EXERCISE BRIEF: Scan the data below for the string "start". Copy every line where it appears.

= Beginning of Section =

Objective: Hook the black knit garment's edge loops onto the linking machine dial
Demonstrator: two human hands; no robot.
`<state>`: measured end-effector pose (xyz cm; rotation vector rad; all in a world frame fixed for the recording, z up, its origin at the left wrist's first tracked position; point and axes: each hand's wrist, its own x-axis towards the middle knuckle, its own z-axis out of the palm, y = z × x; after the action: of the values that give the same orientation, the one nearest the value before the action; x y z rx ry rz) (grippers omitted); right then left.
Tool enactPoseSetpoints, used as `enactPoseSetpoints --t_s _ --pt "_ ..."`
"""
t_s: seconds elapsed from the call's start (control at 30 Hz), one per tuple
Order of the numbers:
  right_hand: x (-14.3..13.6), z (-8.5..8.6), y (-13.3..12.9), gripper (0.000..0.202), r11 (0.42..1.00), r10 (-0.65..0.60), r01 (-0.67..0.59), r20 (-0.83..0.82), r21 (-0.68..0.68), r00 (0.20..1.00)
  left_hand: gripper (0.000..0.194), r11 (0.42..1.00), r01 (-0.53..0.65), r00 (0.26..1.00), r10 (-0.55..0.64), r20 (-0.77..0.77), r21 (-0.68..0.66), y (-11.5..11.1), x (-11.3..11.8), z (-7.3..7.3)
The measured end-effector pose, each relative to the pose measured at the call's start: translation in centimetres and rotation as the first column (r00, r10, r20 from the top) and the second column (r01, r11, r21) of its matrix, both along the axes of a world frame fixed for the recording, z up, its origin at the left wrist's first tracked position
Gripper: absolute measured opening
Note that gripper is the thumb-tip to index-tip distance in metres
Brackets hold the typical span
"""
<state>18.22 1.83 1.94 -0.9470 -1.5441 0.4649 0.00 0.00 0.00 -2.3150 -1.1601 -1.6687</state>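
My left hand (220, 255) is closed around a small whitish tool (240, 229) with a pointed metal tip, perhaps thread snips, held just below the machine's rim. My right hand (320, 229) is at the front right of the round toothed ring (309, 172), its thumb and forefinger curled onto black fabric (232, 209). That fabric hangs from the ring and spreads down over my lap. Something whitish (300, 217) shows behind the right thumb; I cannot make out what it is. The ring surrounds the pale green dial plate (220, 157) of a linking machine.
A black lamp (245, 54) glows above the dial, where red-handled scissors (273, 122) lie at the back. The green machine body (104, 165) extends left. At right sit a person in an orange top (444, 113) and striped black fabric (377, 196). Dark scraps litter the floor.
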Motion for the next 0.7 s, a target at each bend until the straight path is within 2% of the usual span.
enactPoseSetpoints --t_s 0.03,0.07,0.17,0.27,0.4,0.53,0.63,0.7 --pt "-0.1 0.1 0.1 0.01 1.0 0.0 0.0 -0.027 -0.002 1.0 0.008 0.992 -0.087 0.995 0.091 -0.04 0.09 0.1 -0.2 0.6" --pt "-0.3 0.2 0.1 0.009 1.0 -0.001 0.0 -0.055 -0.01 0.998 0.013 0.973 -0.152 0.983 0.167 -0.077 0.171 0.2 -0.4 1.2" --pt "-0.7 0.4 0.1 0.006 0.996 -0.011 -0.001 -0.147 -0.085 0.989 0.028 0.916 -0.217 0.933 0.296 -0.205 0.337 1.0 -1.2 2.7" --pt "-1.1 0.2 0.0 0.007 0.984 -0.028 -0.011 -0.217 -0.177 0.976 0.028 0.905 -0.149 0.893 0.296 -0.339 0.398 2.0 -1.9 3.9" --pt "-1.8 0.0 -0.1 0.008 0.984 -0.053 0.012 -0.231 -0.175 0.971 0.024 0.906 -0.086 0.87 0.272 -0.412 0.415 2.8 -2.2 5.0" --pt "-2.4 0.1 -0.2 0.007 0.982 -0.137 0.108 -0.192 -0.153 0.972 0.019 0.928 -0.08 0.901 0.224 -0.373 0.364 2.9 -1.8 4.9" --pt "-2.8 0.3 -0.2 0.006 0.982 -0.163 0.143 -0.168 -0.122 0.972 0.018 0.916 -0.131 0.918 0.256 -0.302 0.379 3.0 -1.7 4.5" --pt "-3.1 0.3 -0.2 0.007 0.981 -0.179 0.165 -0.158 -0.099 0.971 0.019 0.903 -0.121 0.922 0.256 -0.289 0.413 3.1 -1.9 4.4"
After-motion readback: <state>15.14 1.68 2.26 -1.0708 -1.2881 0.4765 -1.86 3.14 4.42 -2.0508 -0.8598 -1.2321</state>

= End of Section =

SOLUTION TO THIS EXERCISE:
t_s: seconds elapsed from the call's start (control at 30 Hz), one per tuple
The measured end-effector pose, each relative to the pose measured at the call's start: translation in centimetres and rotation as the first column (r00, r10, r20 from the top) and the second column (r01, r11, r21) of its matrix, both along the axes of a world frame fixed for the recording, z up, its origin at the left wrist's first tracked position

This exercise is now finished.